# Bandbreite verteilen



## Blumenmensch (17. Dezember 2006)

Hi zusammen,
ich habe als Server eine SuSE 9.2 laufen. An dem Server sind 2 Windows XP Clients angemeltet. Der Linux Server dient als Router und verbindet die Clients mit dem Internet. Ich habe eine 16 mbit Leitung und kann dem entsprechen schnell herunterladen (ca. 1,5 mb/s). Wenn beide Clients im Internet sind und ich von einem Client aus eine Datei herunterlade, hat er aber nur die halbe Bandbreite zur Verfügung.
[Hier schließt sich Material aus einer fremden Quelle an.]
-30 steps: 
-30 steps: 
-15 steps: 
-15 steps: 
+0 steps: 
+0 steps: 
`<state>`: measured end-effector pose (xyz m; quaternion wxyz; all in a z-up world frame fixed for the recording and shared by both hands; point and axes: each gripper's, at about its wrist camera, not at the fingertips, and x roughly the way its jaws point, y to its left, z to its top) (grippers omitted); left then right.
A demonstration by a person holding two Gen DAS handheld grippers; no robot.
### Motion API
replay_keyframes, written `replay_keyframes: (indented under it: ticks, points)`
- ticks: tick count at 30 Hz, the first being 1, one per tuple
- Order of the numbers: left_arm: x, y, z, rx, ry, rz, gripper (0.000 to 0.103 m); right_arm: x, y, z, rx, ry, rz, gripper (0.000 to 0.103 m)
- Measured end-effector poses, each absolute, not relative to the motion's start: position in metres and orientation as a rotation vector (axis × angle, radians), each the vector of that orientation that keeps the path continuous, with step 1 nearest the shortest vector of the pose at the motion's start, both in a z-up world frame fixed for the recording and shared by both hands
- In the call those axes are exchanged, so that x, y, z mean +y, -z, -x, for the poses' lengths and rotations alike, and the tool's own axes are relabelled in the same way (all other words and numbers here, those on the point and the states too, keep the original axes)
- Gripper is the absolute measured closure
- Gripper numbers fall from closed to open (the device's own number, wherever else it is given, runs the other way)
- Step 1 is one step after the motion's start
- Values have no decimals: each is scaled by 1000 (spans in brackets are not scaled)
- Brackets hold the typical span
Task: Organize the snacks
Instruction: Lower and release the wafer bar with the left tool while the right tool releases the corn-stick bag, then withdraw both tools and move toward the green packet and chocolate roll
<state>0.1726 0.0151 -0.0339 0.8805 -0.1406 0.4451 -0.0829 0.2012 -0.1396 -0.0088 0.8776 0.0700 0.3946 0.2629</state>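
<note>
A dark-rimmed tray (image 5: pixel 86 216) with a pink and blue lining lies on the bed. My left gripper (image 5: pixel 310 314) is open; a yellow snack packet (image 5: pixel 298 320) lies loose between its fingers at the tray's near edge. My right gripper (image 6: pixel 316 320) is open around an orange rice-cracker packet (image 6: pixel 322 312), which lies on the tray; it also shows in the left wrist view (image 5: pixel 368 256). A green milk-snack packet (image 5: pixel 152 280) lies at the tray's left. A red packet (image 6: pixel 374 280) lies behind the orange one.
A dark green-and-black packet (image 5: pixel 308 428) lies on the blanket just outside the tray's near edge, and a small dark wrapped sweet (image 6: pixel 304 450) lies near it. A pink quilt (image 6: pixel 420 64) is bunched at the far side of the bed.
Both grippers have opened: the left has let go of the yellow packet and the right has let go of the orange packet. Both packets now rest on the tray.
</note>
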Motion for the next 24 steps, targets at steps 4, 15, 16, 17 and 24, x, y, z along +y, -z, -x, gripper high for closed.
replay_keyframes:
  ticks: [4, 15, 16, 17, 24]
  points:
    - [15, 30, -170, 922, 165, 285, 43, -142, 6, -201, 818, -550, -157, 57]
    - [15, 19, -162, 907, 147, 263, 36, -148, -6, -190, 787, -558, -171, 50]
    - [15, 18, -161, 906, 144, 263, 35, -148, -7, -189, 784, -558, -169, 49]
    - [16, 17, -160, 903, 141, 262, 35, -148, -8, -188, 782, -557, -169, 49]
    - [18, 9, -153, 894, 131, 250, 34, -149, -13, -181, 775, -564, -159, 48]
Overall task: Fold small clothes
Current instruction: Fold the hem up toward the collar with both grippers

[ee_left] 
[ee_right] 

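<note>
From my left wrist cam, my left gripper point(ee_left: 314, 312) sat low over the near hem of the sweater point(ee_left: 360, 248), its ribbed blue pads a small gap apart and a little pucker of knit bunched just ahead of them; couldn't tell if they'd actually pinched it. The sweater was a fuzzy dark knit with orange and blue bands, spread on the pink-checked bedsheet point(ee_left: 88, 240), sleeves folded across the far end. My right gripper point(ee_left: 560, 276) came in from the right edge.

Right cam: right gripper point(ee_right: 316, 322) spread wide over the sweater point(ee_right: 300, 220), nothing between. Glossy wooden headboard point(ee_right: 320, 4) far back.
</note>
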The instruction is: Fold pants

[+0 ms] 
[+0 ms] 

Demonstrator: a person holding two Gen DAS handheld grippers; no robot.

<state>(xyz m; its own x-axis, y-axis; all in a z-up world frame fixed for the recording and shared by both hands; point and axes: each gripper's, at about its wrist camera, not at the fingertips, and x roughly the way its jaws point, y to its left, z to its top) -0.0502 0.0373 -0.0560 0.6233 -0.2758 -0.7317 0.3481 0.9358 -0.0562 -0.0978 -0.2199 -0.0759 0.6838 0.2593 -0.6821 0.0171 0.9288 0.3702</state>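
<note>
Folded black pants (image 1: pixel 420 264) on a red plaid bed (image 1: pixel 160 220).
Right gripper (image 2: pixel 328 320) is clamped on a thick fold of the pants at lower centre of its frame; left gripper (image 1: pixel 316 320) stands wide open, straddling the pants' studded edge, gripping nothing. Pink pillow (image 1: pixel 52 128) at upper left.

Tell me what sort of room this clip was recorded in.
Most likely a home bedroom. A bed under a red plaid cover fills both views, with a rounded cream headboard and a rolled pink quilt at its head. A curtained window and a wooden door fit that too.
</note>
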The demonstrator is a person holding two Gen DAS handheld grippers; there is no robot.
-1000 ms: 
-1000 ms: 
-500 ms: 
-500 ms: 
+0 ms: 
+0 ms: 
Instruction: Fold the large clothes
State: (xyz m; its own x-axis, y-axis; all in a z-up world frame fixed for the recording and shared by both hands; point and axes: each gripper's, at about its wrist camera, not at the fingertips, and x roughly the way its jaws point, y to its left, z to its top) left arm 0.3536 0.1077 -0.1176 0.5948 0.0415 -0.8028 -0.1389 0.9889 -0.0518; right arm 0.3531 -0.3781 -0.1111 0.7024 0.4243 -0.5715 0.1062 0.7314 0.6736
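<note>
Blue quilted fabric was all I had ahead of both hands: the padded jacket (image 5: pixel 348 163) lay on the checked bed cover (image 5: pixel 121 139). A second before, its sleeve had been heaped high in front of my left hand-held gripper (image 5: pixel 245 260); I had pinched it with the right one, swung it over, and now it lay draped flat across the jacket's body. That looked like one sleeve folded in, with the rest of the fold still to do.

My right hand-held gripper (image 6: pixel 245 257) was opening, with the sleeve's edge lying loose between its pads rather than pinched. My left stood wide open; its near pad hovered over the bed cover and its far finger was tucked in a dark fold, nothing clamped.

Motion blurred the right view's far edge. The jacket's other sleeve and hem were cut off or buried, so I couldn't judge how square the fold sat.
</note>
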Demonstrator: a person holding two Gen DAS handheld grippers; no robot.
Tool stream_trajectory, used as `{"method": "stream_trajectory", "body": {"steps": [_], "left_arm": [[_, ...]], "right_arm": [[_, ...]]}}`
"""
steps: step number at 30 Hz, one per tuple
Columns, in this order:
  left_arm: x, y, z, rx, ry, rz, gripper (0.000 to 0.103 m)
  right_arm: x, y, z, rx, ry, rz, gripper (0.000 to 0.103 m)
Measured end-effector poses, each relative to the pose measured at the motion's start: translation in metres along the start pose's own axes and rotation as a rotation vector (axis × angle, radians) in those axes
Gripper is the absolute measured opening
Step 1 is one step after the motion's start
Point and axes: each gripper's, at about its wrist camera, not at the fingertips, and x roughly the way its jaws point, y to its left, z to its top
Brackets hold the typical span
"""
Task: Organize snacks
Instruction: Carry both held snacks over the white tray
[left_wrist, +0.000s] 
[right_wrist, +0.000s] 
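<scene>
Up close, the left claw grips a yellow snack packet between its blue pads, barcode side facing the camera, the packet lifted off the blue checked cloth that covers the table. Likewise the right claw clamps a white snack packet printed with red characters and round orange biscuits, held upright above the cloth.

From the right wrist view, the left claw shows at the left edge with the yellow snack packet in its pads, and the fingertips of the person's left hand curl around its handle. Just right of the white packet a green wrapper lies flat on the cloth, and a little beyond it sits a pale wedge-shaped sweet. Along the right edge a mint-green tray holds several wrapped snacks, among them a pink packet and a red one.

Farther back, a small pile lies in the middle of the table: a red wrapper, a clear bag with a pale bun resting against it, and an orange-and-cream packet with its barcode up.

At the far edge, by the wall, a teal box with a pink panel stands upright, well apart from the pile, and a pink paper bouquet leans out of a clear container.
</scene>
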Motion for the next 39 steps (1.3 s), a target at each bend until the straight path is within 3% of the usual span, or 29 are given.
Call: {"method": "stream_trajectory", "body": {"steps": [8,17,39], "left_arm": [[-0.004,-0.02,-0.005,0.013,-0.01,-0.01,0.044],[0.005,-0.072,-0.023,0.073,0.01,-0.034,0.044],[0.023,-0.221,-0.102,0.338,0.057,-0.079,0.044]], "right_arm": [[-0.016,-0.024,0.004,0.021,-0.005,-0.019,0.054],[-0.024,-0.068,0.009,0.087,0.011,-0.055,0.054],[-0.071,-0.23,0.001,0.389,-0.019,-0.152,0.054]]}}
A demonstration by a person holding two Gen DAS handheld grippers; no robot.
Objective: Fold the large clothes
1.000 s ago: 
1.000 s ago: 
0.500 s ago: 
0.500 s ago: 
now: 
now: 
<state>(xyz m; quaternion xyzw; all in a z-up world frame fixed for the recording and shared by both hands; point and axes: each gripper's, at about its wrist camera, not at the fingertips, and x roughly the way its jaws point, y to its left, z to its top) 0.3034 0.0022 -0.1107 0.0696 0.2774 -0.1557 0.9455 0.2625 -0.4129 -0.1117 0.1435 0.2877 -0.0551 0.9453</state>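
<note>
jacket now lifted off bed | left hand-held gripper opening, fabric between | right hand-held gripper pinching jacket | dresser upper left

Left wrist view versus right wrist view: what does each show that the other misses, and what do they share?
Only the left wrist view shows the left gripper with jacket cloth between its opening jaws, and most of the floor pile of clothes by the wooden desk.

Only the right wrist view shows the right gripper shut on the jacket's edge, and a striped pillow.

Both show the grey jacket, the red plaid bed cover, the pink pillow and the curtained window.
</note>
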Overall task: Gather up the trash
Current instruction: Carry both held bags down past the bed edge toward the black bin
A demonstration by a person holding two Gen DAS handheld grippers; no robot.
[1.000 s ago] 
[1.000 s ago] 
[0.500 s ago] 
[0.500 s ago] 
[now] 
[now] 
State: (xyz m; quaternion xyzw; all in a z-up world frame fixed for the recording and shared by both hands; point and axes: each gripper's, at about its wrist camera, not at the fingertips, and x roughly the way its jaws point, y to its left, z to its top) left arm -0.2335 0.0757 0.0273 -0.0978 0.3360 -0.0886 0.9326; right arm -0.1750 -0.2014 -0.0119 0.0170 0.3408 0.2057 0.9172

Kann man das irgendwo einstellen, dass ein Client die volle Bandbreite nutzen kann für einen Download?


----------



## Dr Dau (19. Dezember 2006)

Hallo!

Hört sich für mich nach "QoS" und "Bandbreitenbeschränkung" an.
QoS kann nämlich nicht nur für eine gleichmässige Übertragungsqualität "garantieren" und/oder festgelegte Übertragungen bevorzugt behandeln (mindest Bandbreite), sondern auch die Bandbreite auf ein Maximum beschränken.
Ich habe mich aber nie mit QoS befasst..... daher wirst Du wohl googeln müssen.

Gruss Dr Dau


----------



## Anime-Otaku (19. Dezember 2006)

das sollte dazu interessant sein, auf jeden Fall sind das Dinge die man im Kernel einstellt.

http://de.wikipedia.org/wiki/Traffic-Shaping
http://de.wikipedia.org/wiki/Quality_of_Service


----------